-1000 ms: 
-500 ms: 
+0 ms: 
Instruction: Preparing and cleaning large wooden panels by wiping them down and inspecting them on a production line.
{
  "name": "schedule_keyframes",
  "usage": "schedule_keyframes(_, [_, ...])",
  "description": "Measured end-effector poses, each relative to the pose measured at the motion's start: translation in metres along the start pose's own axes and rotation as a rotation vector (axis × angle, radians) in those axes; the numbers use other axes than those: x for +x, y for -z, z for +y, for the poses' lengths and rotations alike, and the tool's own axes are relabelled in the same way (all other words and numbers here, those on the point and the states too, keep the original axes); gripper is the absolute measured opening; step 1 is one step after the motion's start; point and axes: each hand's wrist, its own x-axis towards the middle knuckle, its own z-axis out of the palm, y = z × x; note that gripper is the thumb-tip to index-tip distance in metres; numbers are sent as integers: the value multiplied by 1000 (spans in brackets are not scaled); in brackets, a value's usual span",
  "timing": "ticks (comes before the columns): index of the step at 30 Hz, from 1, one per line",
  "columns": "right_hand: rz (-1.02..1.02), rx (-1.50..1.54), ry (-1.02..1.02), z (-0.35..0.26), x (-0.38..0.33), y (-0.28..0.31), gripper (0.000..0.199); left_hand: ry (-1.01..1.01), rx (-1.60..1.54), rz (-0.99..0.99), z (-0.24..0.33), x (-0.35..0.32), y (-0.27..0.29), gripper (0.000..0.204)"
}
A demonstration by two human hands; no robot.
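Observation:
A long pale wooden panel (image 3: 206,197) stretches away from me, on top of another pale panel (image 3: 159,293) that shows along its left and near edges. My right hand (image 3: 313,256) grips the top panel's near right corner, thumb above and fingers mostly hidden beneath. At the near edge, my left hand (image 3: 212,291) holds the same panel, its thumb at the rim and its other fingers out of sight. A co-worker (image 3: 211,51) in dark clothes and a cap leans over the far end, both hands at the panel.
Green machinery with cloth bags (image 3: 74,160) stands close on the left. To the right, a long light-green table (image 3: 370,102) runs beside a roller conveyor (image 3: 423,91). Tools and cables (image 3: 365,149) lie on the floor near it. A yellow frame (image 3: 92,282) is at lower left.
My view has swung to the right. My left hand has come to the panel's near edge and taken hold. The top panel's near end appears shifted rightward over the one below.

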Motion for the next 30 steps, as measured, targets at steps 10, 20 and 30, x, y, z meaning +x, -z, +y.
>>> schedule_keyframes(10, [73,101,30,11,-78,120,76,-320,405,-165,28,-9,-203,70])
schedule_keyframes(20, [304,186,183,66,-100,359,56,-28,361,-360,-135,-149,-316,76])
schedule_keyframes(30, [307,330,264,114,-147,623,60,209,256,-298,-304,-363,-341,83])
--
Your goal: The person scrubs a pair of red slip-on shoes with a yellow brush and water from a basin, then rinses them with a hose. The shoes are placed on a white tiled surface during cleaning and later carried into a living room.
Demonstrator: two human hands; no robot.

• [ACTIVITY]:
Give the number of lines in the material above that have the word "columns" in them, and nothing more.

• [WRITTEN RESPONSE]:
2